Brent LeRoy: Yeah, Wes is crazy, this coming from the man who once punched a skunk.
Oscar Leroy: He had it coming!
Hank Yarbo: I think what Brent is trying to say here, Wes, is that we came here for a good time. Even though you called us a bunch of nimrods.
Wes Humboldt: I didn't call you a...
Paul: Earlier, he called you a bunch of useless ragtags...
Hank Yarbo: Just stay out of this, Paul! You just want us to bet so we'll buy more beer and whatnot at your place.
Paul: Well, duh.
Hank Yarbo: Ragtag? I don't think I like the sound of that.

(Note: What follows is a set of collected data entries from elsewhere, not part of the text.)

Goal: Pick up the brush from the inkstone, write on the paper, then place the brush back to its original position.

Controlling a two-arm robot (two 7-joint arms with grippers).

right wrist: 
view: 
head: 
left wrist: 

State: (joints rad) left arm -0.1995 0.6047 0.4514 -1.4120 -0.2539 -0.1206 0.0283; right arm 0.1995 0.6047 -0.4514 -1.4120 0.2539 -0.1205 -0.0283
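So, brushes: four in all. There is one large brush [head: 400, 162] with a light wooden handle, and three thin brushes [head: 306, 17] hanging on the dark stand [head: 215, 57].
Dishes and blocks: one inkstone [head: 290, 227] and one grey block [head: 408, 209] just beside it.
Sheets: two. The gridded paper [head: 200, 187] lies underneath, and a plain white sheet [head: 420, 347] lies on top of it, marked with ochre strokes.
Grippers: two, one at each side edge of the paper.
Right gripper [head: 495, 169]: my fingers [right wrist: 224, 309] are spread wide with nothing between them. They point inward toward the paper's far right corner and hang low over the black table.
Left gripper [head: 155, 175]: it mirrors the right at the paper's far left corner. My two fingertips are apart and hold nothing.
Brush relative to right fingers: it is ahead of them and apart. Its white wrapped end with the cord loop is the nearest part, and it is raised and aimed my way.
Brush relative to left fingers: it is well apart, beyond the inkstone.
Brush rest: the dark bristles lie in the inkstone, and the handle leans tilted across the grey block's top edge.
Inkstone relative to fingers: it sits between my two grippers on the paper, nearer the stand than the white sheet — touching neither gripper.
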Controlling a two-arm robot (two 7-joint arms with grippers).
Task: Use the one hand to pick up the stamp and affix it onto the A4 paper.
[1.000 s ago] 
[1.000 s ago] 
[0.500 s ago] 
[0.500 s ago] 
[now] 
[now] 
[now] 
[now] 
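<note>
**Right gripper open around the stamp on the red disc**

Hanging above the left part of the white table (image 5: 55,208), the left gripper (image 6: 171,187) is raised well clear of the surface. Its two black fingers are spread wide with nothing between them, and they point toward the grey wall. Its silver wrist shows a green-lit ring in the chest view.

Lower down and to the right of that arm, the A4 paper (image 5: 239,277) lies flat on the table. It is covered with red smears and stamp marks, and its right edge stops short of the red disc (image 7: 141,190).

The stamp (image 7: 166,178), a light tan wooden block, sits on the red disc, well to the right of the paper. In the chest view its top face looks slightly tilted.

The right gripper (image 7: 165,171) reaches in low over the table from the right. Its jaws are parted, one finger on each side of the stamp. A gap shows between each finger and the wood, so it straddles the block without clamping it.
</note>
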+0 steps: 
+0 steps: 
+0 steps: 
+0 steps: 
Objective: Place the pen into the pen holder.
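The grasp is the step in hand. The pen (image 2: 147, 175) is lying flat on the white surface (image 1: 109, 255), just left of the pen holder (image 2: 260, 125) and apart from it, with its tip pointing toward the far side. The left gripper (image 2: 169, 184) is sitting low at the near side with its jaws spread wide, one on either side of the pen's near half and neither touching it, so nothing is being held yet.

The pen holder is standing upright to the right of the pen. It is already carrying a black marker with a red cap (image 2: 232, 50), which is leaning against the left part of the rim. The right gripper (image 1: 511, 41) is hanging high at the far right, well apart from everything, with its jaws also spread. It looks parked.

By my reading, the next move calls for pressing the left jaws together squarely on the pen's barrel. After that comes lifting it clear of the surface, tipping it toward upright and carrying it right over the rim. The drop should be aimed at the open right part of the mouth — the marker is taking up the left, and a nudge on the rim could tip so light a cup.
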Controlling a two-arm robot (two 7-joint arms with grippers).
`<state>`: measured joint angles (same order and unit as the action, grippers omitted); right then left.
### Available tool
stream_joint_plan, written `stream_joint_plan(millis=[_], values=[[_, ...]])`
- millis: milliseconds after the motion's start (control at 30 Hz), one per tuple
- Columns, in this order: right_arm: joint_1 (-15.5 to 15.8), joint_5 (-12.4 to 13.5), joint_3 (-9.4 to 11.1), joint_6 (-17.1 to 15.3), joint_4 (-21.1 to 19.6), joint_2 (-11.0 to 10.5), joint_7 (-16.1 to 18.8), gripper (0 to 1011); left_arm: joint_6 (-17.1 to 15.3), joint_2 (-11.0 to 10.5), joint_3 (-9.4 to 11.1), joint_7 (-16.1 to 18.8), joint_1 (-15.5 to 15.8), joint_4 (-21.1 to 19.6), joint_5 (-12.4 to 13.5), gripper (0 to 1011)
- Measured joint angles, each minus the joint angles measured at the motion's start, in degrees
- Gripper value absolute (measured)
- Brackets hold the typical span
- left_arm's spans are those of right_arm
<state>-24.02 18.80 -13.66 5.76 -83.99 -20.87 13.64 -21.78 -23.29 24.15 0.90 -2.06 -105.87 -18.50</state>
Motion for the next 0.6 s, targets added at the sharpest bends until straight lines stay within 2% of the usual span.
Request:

Brent LeRoy: Sticks and stones, Hank. They're just words.
Paul: He also called you mamby-pambies.
Brent LeRoy: Oh, someone wants their teeth kicked in.
[Wes just looks confused]
Brent LeRoy: [making a toast] To victory!
Lacey Burrows: To perfect attendance.
Wanda Dollard: [who's drunk] To the internal combustion system, baby!
Davis Quinton: [shortly after Karen and Davis have been playing baseball, breaking someone's window in the process, Fitzy's Grandma has called the police to report some vandalism]
[Karen comes out of the house, holding a baseball]
Davis Quinton: Uh-oh.
Fitzy's Grandma: Some darn kids just broke my window! Hooligans. Kids today have no respect for other people's property.
Davis Quinton: I'm sure they were good kids, they were probably just afraid.
Karen Pelly: Yeah. And, er... embarrassed.
[she and Davis go to leave]
Fitzy's Grandma: Yeah, but what about my window?
Davis Quinton: You should pay your gambling debts, ma'am.
Hank Yarbo: Great. I can already taste Wes eating those nachos.
Brent LeRoy: Okay, let's ignore Hank's disturbing image.
Player 1: [looking at Brent's team] Hey, they only have 9 players!
Brent LeRoy: Ah, crap. Hey, Wes, a bear! A big bear!
[Not surprisingly, Wes doesn't fall for it. Oscar glares at Brent]
Brent LeRoy: What?
Oscar Leroy: Jackass.
Brent LeRoy: You show me where in the rule book it says you need 10 players.
Karen Pelly: Actually, it's rule number one. Each team must have 10 players.
Brent LeRoy: Nice helping, Karen.
Umpire: [to Wes] You were safe.
Wes Humboldt: I was out!
Karen Pelly: You were safe by a mile, ya cheater!